# IS-4100 Lab: Predicting NFL Team Performance Using Multiple Linear Regression (MLR)

## Objective
In this lab, you will build a multiple linear regression model to predict a team's **points scored** in a game based on various features like offensive and defensive stats from both past and current NFL seasons.

## Dataset
- Use the `nfl_data_py` or `nflreadR` package to gather NFL data from past seasons (e.g., 2019-2023) and current in-season data.
- Some key features you could look at: passing yards, rushing yards, turnovers, penalties, possession time, and team win-loss record.

## Steps

### 1. Data Preparation
- Load and clean the dataset using `nfl_data_py` or `nflreadR`. Ensure that data from both past and current seasons is available.
- Create new features, such as averaging offensive and defensive statistics over the last 3-5 games.
- Handle missing values and ensure that the data is ready for analysis.

### 2. Feature Selection
- Identify key predictors of **points scored** for each game.
- Choose at least 5-7 features, such as:
  - Passing Yards
  - Rushing Yards
  - Turnovers
  - Penalties
  - Possession Time
  - Win-Loss Record

### 3. Model Construction
- Construct a **multiple linear regression** model to predict the number of points scored by a team.
- Use statistical tests (e.g., p-values) to evaluate the significance of each predictor.
- Analyze the coefficients to understand the contribution of each feature.

### 4. Model Evaluation
- Split the dataset into **training** and **testing** sets (e.g., 80/20 split).
- Calculate evaluation metrics for your model:
  - R² (coefficient of determination)
  - Mean Absolute Error (MAE)
  - Root Mean Squared Error (RMSE)
- Compare the performance of your multiple regression model to a simple baseline.

### 5. Comparison with Simple Linear Regression
- Build a simple linear regression model that uses only **total yards gained** as the predictor.
- Compare the results of this model with the multiple linear regression model in terms of performance metrics (R², MAE, RMSE).

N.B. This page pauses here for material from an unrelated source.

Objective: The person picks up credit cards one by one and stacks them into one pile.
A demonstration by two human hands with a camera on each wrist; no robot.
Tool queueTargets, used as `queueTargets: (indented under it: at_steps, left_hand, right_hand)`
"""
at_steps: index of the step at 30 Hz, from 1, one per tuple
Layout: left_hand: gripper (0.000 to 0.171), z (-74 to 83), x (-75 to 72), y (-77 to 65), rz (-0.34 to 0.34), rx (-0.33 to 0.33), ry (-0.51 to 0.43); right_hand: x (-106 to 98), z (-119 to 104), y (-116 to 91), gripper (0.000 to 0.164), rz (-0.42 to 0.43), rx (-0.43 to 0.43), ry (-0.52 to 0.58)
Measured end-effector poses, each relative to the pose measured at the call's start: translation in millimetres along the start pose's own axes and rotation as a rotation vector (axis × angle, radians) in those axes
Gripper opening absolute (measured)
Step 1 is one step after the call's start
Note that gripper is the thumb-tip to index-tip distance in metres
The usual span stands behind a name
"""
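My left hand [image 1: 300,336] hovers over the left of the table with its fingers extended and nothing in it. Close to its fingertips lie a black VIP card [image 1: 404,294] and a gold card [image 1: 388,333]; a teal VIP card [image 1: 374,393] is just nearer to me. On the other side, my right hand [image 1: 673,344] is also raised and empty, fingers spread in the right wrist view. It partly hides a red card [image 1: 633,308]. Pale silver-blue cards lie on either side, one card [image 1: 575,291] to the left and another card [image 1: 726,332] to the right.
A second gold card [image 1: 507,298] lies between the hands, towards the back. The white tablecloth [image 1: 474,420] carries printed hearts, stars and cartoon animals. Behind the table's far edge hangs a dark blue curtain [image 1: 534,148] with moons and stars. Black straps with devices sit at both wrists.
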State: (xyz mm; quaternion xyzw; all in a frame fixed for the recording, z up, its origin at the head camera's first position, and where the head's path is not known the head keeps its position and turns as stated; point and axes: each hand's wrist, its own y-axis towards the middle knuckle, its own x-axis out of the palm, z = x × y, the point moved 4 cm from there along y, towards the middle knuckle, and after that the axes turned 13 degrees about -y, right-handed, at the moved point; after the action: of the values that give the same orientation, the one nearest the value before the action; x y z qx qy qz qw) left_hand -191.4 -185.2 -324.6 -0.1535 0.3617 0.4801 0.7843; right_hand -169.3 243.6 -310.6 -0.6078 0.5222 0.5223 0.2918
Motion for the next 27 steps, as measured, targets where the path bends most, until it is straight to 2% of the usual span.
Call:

### 6. In-Season Prediction
- Use your model with current in-season data to predict the outcome of upcoming NFL games.
- After the games are played, compare your model’s predictions with the actual results.

## Deliverables
- A written report summarizing:
  - Model development process
  - Feature selection and their importance
  - Model performance using evaluation metrics
  - Comparisons between multiple and simple linear regression models
- Visualizations, including:
  - Residual plots
  - Predicted vs. Actual points plots
- Insights on how well your model generalizes to the current season.

## Extra Hint
I'd recommend using the data dictionary that can be found [here](https://nflreadr.nflverse.com/articles/dictionary_pbp.html) to help with understanding and looking up various variables.

## Load Data

In [None]:
# package installs
packages_list <- c('tidyverse', 'nflfastR', 'broom', 'kableExtra', 'nflreadr', 'caret', 'plotly')
install.packages(packages_list)

Installing packages into ‘/usr/local/lib/R/site-library’
(as ‘lib’ is unspecified)

also installing the dependencies ‘shape’, ‘future.apply’, ‘numDeriv’, ‘SQUAREM’, ‘diagram’, ‘lava’, ‘prodlim’, ‘globals’, ‘listenv’, ‘parallelly’, ‘snakecase’, ‘proxy’, ‘iterators’, ‘clock’, ‘gower’, ‘hardhat’, ‘ipred’, ‘timeDate’, ‘fastrmodels’, ‘furrr’, ‘future’, ‘janitor’, ‘progressr’, ‘xgboost’, ‘svglite’, ‘e1071’, ‘foreach’, ‘ModelMetrics’, ‘plyr’, ‘pROC’, ‘recipes’, ‘reshape2’, ‘lazyeval’, ‘crosstalk’




In [None]:
# load in packages (2)
lapply(packages_list, library, character.only = TRUE)

In [None]:
# play by play data
pbp <- load_pbp(2016:2024)

In [None]:
# schedule data
schedules <- load_schedules(2016:2024)

## Data Preparation & Feature Selection

Variables to extract:
* Passing Yards
* Rushing Yards
* Offensive Penalties
* Home/Away Team
* Turnovers (interceptions & fumbles)
* Sacks Against
* Tackles for Loss Against

In [None]:
# passing data
pbp_pass <- pbp |>
  group_by(posteam, game_id) |>
  filter(
    play_type == 'pass',
    !is.na(passer_id)
  ) |>
    mutate(
      home_team = ifelse(posteam == home_team, 1, 0)
    ) |>
    summarise(
      home_team = ifelse(is.na(sum(home_team)/sum(home_team)),0,1),
      yards_per_pass = mean(yards_gained, na.rm = TRUE),
      passing_yards = sum(yards_gained, na.rm = TRUE),
      completion_pct = sum(complete_pass, na.rm = TRUE)/n(),
      completions = sum(complete_pass),
      pass_attempts = n(),
      interceptions = sum(interception == 1, na.rm = TRUE),
      offensive_penalties = sum(penalty == TRUE & penalty_team == posteam, na.rm = TRUE),
      sacks_against = sum(sack == 1)
    )

# show passing data
head(pbp_pass)

In [None]:
# rushing data
pbp_run <- pbp |>
  group_by(posteam, game_id) |>
  filter(
    play_type == 'run',
    !is.na(rusher_id)
  ) |>
    summarise(
      yards_per_rush = mean(yards_gained, na.rm = TRUE),
      rushing_yards = sum(yards_gained, na.rm = TRUE),
      rush_attempts = n(),
      lost_fumbles = sum(fumble_lost == 1, na.rm = TRUE),
      offensive_penalties = sum(penalty == TRUE & penalty_team == posteam),
      tfls_against = sum(tackled_for_loss == 1, na.rm = TRUE)
    )

# show rushing data
head(pbp_run)

In [None]:
# merge into offensive_data

offensive_data <- merge(pbp_pass, pbp_run, by = c("posteam", "game_id"))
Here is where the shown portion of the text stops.